Law enforcement officials say intervention before a payment is made remains one of the few effective ways to limit losses. Once money is transferred, recovery is often unlikely.

"The reality is that most of the money lost to these scams is never recovered, and seniors are disproportionately targeted," said David Coffey, Detective, Financial Crimes Unit, Toronto Police Service.

"Organised fraud networks are sophisticated, persistent and increasingly hard to detect. When financial institutions can identify a potential victim at the point of application and intervene early, that is one of the most effective tools we have for prevention," Coffey said.

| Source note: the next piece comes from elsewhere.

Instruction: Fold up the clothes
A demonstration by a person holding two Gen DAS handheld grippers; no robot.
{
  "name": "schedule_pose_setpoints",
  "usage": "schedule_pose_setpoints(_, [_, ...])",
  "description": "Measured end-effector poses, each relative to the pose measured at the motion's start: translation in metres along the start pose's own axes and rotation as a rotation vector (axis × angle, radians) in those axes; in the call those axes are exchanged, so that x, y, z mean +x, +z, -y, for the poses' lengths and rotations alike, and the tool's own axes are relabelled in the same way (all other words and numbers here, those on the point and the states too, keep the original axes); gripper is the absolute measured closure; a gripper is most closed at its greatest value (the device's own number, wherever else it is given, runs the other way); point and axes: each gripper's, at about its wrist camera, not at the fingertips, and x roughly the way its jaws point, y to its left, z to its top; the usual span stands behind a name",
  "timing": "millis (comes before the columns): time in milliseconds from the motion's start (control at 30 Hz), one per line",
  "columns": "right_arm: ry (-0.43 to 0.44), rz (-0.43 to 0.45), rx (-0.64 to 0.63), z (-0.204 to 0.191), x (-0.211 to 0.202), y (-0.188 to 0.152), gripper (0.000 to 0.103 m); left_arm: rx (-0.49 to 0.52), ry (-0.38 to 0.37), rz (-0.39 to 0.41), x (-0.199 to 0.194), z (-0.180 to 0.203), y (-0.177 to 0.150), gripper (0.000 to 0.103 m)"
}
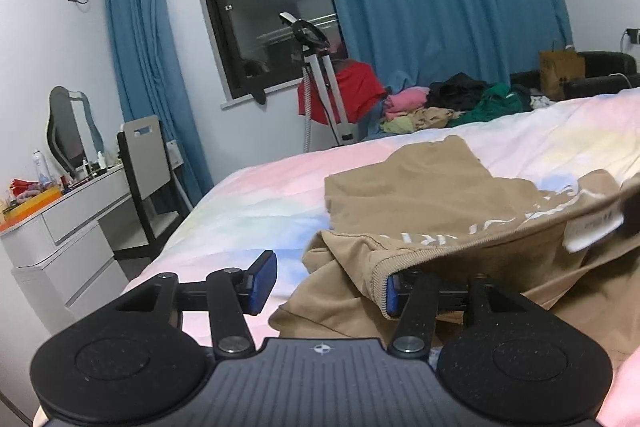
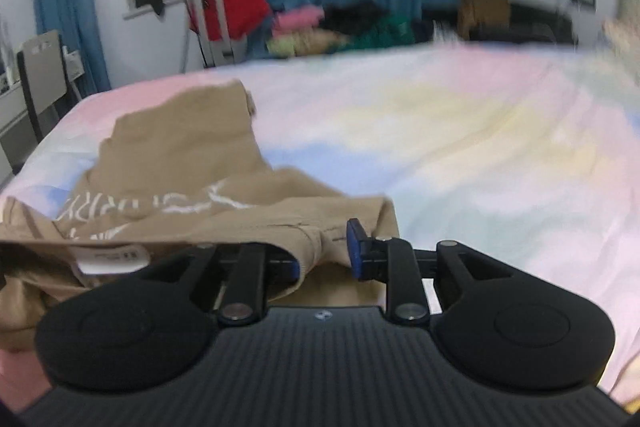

Fig operates as a digital financial services platform in Canada, offering personal loans with structured repayment terms. The business is backed by Ontario Teachers' Pension Plan and Fairstone Bank.

The company framed the launch around growing attention on elder financial abuse, one of the most common and underreported forms of harm affecting older adults. Its data suggests the issue is not limited to isolated incidents, but appears in recurring patterns by age, geography, income and application source.

Urban applications account for the vast majority of flagged scam cases, while western provinces show the highest regional concentration. Those indicators help the fraud team decide where to focus reviews and outreach.

The model is based on behaviour shown during the application process rather than a single trigger. That approach is intended to identify people being manipulated by organised scam networks, including applicants who may not realise they are acting under a fraudster's direction.

High-risk scam clusters can be identified in a small share of daily applications, allowing staff to concentrate on a limited group of files where the likelihood of harm is greatest.